Integrated Mobile Broadcast (iMB) is a mobile wireless technology that enables broadcast of content (such as live television) at the cellular transmitter level, using the 3G or 4G licensed radio spectrum, and received on mobile terminals.

iMB was accepted as part of the Release 8 3GPP standards in December 2008. It was endorsed as the preferred broadcast standard by the GSM Association (GSMA) in September 2009. On 22 June 2010 O2, Orange and Vodafone announced a multi-operator iMB pilot in the United Kingdom.

iMB delivers mobile data broadcast services in the 3G TDD bands in a way that is integrated with existing 3G FDD unicast technology. In June 2010, O2, Orange and Vodafone announced a UK trial of the technology, to offload bandwidth intensive mobile data from their unicast networks and place on the broadcast portion of their spectrum (TDD).

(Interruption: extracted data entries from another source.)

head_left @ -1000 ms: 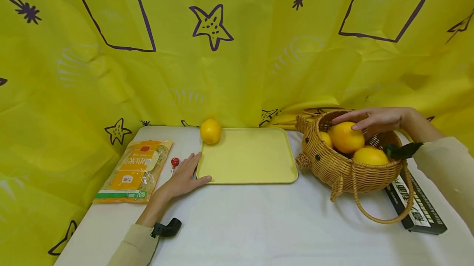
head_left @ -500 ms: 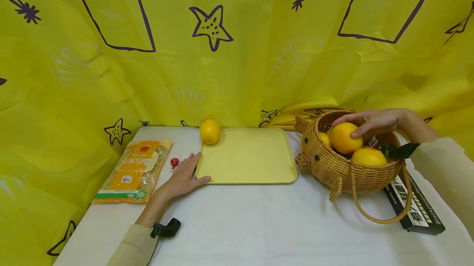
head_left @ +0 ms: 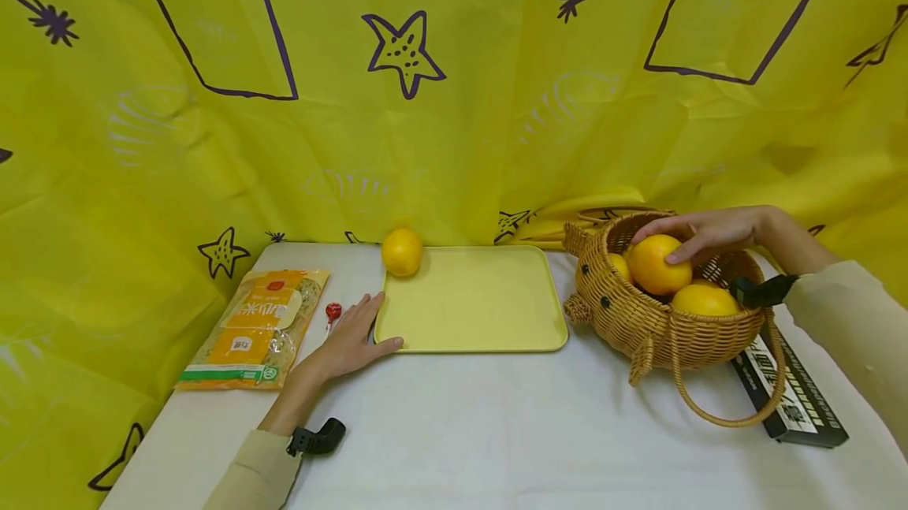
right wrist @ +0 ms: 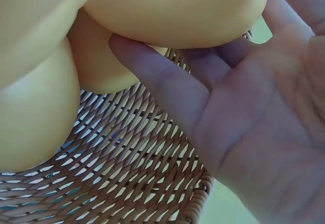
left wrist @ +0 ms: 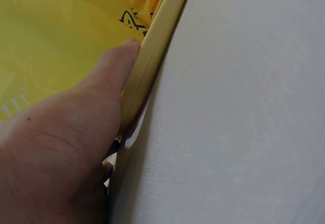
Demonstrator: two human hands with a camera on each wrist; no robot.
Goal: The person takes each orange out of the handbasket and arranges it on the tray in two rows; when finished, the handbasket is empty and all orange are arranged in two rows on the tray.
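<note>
Orange (head_left: 658, 269): topmost fruit in the wicker basket (head_left: 649, 330), at the right of the worktop (head_left: 496, 431); rests among other oranges.
Right hand (head_left: 720, 228): pinching that orange, fingers round its far side, thumb on its near face.
Change at right: a second ago the fingers lay flatter over the fruit, thumb near its top; thumb now sits lower and the grip is closer. Orange itself barely differs in position.
Left hand (head_left: 351, 340): fingers straight, thumb set apart, resting at the left edge of the yellow tray (head_left: 471, 301); same pose as in the earlier frames.
Left wrist view: thumb against the tray's raised rim, seen side-on; head view gives only the top.
Right wrist view: basket's woven inside and a digit along the orange's lower edge; which digit, cannot tell. Four rounded yellow surfaces crowd there.
Basket contents: head view shows three oranges plainly, including the held one, plus a sliver behind the front one.
Basket form: animal face with ears and snout; handle hangs on the near side.
Lone orange (head_left: 401, 251): at the tray's far left corner.
Left of tray: lollipop (head_left: 333, 311), packaged bag (head_left: 255, 329).
Under basket's right side: black box (head_left: 790, 400), partly hidden.
</note>
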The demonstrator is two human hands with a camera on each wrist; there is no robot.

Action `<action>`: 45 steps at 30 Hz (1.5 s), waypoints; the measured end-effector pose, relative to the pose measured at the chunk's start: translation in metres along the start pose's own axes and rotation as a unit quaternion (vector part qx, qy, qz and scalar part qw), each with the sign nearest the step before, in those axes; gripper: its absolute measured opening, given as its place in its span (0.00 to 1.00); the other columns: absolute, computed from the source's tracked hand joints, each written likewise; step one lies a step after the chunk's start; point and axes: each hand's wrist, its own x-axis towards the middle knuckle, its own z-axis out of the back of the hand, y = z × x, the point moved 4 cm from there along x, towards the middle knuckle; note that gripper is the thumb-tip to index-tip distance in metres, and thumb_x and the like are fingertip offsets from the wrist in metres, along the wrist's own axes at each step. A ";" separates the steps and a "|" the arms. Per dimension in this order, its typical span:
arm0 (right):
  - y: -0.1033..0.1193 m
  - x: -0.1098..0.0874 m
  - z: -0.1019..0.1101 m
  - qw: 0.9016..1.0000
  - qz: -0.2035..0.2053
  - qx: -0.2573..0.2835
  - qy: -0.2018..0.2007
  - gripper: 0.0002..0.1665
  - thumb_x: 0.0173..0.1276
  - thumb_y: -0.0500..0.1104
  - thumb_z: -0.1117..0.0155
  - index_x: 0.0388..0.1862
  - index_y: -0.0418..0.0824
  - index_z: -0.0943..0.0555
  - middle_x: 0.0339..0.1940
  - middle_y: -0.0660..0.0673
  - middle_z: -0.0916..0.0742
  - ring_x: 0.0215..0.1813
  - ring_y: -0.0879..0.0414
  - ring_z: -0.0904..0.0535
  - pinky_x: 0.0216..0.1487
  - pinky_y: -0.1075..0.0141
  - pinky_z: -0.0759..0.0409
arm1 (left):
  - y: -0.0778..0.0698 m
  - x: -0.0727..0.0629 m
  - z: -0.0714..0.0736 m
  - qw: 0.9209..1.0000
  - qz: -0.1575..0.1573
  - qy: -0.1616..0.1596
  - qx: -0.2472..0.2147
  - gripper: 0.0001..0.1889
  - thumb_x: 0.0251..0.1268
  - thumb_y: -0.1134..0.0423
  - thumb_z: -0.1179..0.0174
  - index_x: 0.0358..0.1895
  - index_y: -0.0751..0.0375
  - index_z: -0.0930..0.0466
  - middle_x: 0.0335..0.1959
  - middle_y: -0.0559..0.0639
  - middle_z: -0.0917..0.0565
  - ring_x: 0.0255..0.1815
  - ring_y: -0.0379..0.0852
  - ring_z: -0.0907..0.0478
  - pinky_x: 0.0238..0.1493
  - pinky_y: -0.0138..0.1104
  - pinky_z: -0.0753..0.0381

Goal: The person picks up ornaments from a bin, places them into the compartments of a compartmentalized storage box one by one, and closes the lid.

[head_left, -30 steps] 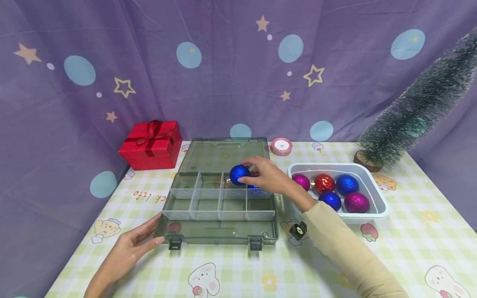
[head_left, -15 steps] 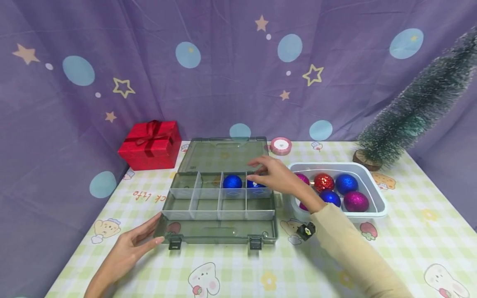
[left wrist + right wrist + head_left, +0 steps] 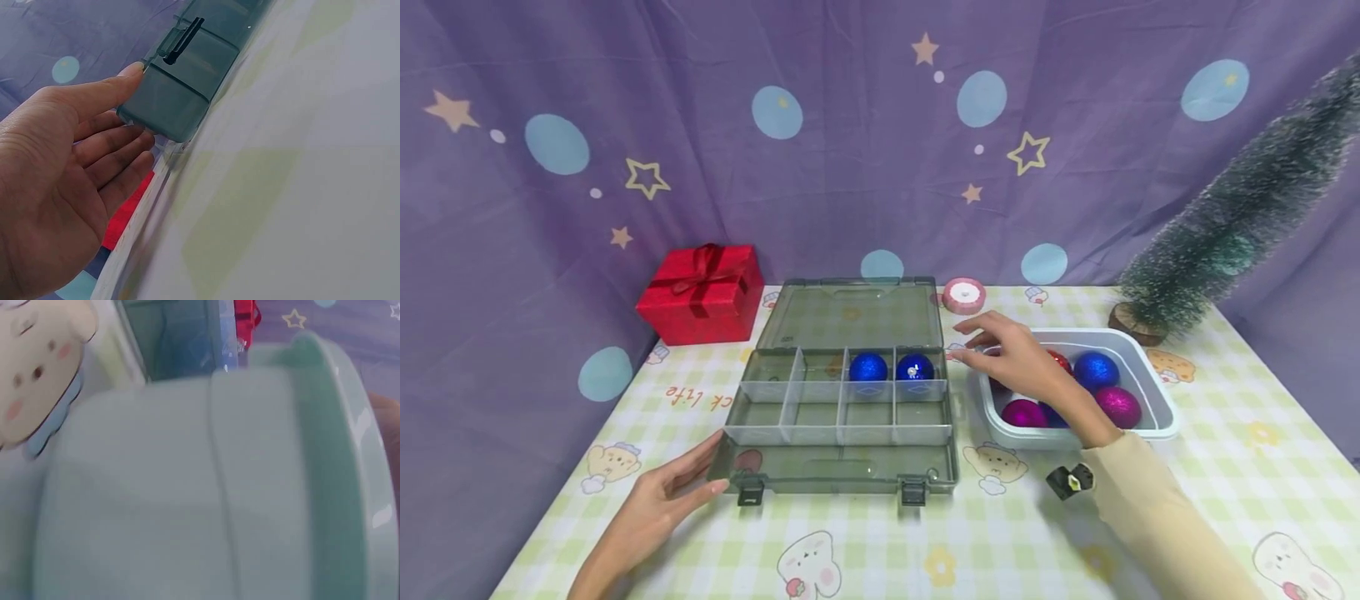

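A smoky clear compartment box (image 3: 838,458) lies with its lid laid back. Two blue glitter Christmas baubles (image 3: 868,367) sit in separate back compartments at its right. My left hand (image 3: 651,504) holds the box's front left corner; in the left wrist view, the thumb (image 3: 109,94) is at one edge and the fingers are beside the corner. My right hand (image 3: 1022,358) hovers holding nothing over the left end of a white plastic tub (image 3: 1157,408). Blue, magenta and red baubles (image 3: 1117,407) lie in the tub, some hidden by the hand. The tub's wall fills the right wrist view.
A red gift box (image 3: 703,296) stands at the back left. Behind the compartment box lies a pink ribbon roll (image 3: 964,296). A small frosted Christmas tree (image 3: 1217,242) on a wooden base stands at the back right. A purple curtain (image 3: 865,167) hangs behind the table.
My right hand has let go of a blue bauble in the third back compartment and moved right, over the tub. The left hand has stayed at the box corner.
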 end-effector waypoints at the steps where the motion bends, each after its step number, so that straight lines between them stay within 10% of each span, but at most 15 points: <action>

iMB supports both linear (live broadcast TV services) and non-linear (video clips, software updates, data broadcast, music, etc.) broadcast services and can be implemented in TDD spectrum, currently owned, but unused by many operators as a part of their 3G licenses.

==Example==
Using a typical 5 MHz -wide TDD band, an operator may obtain 4800 kbit/s of IP multicast throughput over MBMS, allowing the delivery of 15 linear TV channels, each TV stream compressed at the bitrate of 320 kbit/s. The typical cell radius around the transmitter to receive the service will be around 350 m. Using a single-frequency network (SFN) of transmitters, the received signal may be reinforced and the service coverage gets better.